* _Exercise aim_: Among the entries below, how many lines include "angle"? Answer with the number only.

* _Material provided_:
____________________

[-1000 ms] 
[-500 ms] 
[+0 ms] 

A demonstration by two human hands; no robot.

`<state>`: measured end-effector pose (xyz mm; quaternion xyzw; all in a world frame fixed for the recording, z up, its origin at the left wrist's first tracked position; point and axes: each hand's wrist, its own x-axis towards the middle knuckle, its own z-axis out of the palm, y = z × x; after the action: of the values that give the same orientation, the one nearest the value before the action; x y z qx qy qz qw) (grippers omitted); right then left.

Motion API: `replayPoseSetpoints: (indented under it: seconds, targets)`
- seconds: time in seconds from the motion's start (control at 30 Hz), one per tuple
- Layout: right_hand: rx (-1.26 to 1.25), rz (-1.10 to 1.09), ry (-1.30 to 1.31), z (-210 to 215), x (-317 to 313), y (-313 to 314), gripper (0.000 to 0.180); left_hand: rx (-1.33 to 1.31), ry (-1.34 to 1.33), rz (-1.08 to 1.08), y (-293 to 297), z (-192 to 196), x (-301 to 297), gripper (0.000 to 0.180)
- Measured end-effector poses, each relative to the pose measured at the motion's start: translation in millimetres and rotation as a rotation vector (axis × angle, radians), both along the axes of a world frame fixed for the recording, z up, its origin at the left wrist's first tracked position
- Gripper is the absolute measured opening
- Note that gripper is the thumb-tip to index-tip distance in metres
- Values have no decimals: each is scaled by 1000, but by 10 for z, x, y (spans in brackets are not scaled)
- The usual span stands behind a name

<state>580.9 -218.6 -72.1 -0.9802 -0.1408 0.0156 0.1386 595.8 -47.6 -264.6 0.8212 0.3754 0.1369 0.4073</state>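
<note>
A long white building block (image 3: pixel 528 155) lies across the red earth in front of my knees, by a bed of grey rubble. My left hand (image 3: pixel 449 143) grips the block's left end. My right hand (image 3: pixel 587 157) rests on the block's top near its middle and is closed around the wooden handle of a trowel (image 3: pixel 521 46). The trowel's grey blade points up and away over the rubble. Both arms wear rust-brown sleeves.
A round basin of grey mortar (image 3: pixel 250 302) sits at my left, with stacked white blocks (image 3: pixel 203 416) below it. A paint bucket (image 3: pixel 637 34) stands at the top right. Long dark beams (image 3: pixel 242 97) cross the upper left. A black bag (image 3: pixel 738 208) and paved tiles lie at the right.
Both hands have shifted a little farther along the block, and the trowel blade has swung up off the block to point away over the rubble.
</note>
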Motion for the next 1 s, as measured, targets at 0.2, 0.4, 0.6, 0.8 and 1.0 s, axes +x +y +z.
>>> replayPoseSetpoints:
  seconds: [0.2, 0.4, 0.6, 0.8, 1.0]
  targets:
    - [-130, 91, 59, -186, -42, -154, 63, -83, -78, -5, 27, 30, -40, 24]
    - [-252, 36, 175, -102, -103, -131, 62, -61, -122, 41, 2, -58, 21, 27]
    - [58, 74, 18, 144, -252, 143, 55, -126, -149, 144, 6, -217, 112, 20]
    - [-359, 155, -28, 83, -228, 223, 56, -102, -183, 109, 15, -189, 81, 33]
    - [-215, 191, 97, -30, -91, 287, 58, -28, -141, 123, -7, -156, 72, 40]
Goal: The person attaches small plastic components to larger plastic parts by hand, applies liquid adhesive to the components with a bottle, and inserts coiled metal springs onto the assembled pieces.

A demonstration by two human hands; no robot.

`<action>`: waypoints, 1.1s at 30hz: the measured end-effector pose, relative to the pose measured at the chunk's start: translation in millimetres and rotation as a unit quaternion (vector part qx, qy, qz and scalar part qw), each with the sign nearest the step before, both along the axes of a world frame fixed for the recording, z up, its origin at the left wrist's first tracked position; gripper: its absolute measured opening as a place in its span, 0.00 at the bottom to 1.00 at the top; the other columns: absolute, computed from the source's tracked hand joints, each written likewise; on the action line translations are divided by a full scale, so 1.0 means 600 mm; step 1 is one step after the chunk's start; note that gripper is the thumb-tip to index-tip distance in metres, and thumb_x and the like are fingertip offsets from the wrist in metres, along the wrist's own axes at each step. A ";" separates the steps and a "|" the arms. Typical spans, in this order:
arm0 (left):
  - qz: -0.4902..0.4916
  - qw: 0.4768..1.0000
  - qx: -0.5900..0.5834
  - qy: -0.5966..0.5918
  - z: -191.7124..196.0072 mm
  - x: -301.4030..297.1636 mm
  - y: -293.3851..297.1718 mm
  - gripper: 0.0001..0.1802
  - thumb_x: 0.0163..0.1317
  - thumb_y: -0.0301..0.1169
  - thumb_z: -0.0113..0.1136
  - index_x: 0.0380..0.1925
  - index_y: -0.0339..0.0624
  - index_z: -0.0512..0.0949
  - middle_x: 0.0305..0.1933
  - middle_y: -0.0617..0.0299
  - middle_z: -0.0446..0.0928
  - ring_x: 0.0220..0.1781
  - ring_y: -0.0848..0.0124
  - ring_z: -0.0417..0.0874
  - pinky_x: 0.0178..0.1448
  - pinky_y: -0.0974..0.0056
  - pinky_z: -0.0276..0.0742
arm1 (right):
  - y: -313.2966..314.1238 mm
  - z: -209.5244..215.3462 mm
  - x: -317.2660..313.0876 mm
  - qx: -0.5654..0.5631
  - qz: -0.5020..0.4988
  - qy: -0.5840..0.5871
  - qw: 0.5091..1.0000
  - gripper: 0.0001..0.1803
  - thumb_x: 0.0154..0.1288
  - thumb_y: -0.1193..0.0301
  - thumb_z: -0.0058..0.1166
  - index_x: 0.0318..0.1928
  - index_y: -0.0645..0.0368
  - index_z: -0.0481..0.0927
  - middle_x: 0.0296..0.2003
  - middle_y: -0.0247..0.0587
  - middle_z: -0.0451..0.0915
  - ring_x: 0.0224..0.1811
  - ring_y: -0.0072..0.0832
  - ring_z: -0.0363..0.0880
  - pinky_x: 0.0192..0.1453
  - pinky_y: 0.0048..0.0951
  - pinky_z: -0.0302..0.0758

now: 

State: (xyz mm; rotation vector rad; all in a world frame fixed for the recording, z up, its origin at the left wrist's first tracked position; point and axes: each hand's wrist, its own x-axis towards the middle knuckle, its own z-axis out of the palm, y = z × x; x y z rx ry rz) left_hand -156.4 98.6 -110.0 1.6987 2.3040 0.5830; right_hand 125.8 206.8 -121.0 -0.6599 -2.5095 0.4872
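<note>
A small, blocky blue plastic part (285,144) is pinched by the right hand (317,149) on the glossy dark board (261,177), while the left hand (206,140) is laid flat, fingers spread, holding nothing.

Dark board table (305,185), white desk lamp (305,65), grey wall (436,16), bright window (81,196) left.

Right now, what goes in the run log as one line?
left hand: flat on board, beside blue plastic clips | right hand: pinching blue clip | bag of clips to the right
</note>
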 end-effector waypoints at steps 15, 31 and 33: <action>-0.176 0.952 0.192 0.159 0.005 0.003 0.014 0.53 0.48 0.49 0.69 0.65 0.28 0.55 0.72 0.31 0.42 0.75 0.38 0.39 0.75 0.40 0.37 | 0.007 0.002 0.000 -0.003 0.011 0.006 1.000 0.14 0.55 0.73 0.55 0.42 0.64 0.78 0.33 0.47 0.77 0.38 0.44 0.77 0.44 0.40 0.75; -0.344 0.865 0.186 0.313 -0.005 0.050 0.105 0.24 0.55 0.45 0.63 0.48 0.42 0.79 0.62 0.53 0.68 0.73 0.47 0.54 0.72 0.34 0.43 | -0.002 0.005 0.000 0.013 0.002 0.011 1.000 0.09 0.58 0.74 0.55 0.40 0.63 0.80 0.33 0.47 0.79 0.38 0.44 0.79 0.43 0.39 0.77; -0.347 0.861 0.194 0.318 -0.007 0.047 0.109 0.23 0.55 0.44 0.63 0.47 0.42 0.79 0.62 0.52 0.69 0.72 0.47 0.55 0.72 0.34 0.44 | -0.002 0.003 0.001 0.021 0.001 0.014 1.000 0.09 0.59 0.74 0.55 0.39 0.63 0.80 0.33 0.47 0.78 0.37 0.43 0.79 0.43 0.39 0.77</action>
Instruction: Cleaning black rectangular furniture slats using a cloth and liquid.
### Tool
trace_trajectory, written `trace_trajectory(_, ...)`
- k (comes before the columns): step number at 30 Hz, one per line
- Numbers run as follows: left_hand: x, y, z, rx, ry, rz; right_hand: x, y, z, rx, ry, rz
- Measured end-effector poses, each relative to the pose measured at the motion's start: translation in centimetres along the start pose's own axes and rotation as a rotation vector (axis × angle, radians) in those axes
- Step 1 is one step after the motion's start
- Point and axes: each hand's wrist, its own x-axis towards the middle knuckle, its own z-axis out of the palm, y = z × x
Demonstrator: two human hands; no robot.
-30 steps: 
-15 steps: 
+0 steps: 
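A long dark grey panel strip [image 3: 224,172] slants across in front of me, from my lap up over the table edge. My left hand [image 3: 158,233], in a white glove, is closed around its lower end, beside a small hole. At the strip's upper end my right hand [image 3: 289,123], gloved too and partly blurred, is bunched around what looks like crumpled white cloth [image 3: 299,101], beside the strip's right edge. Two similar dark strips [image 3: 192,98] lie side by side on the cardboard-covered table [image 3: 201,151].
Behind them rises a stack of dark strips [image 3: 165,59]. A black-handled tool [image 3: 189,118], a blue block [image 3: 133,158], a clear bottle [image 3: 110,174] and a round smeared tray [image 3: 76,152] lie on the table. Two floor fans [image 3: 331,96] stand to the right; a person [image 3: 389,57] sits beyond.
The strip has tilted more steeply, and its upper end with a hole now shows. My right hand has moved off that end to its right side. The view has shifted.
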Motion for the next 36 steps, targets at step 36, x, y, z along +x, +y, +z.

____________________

* _Reply to the task_: 2